#### Exercise instructions:
Only the lines from the start of the material through the line containing "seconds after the" are to be extracted, exactly as they appear.
--
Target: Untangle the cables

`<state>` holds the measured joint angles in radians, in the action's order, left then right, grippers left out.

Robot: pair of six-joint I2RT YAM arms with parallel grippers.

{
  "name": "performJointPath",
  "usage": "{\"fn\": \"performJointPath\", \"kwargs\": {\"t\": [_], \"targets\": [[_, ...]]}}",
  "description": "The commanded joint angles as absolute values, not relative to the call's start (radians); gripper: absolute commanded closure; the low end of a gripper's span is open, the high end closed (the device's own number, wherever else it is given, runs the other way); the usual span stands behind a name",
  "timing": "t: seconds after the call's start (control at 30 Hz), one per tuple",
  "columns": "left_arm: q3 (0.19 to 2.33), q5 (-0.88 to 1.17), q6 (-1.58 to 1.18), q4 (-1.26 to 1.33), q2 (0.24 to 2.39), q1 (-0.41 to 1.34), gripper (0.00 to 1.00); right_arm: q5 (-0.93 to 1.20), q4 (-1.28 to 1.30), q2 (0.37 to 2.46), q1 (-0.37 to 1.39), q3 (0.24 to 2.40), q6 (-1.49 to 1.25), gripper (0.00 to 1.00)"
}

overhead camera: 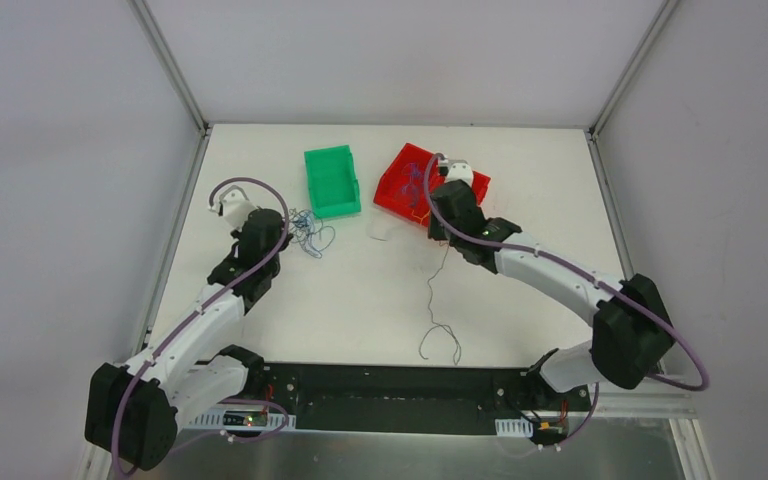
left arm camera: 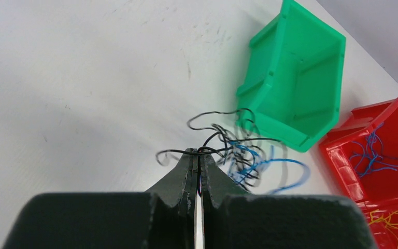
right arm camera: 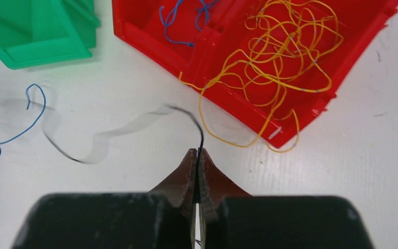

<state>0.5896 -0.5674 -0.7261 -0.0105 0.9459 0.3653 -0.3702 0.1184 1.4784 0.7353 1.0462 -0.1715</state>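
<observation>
A small knot of black and blue cables lies on the white table left of the green bin; it also shows in the left wrist view. My left gripper is shut on a black strand at the knot's edge. My right gripper is shut on one long black cable. That cable curls forward to the left, and its other end trails across the table towards the arm bases. Yellow cables and blue cables lie in the red bin.
The green bin stands empty at the back middle. The red bin stands right of it, with a yellow loop hanging over its near wall. Frame posts mark the table's back corners.
</observation>
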Motion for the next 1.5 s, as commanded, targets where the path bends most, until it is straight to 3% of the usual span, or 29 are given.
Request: {"fn": "performJointPath", "kwargs": {"t": [0.0, 0.4, 0.53, 0.63, 0.7, 0.73, 0.83, 0.93, 1.1, 1.27, 1.47], "targets": [[0.587, -0.629, -0.746, -0.025, 0.956, 0.364, 1.0, -0.415, 0.212, 1.357, 0.717, 0.991, -0.195, 1.0], [0.611, -0.545, -0.695, -0.024, 0.958, 0.365, 1.0, -0.364, 0.195, 1.23, 0.713, 0.89, -0.174, 1.0], [0.624, -0.489, -0.658, -0.016, 0.96, 0.364, 0.65, -0.352, 0.209, 1.241, 0.713, 0.896, -0.171, 0.97], [0.632, -0.444, -0.633, -0.014, 0.958, 0.365, 0.27, -0.323, 0.211, 1.239, 0.716, 0.894, -0.171, 0.91], [0.635, -0.411, -0.619, -0.013, 0.947, 0.365, 0.12, -0.313, 0.217, 1.237, 0.718, 0.894, -0.171, 0.86], [0.635, -0.391, -0.613, -0.012, 0.94, 0.365, 0.09, -0.306, 0.226, 1.236, 0.719, 0.896, -0.172, 0.79], [0.627, -0.279, -0.579, 0.008, 0.909, 0.372, 0.04, -0.328, 0.262, 1.228, 0.718, 0.903, -0.188, 0.58], [0.614, -0.163, -0.573, 0.057, 0.895, 0.403, 0.01, -0.365, 0.281, 1.193, 0.718, 0.89, -0.2, 0.25], [0.695, -0.089, -0.502, 0.019, 0.954, 0.5, 0.01, -0.334, 0.376, 1.146, 0.718, 0.874, -0.235, 0.02], [0.759, 0.066, -0.453, 0.057, 1.107, 0.572, 0.02, -0.344, 0.539, 1.142, 0.752, 0.852, -0.416, 0.0], [0.838, 0.228, -0.434, 0.109, 1.328, 0.595, 0.0, -0.377, 0.539, 1.1, 0.842, 0.721, -0.553, 0.01]]}}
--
#### Result for this task:
Target: Untangle the cables

`<state>` holds the measured joint angles in radians, in the action's order, left then right, grippers left out.

Robot: pair of six-joint I2RT YAM arms with parallel grippers.

{
  "name": "performJointPath",
  "usage": "{\"fn\": \"performJointPath\", \"kwargs\": {\"t\": [_], \"targets\": [[_, ...]]}}",
  "description": "The commanded joint angles as absolute values, not relative to the call's start (radians); gripper: absolute commanded closure; the low end of a gripper's span is open, the high end closed (the device's own number, wherever else it is given, runs the other way); the usual span stands behind a name",
  "timing": "t: seconds after the call's start (control at 30 Hz), one per tuple",

There is nothing further in this answer.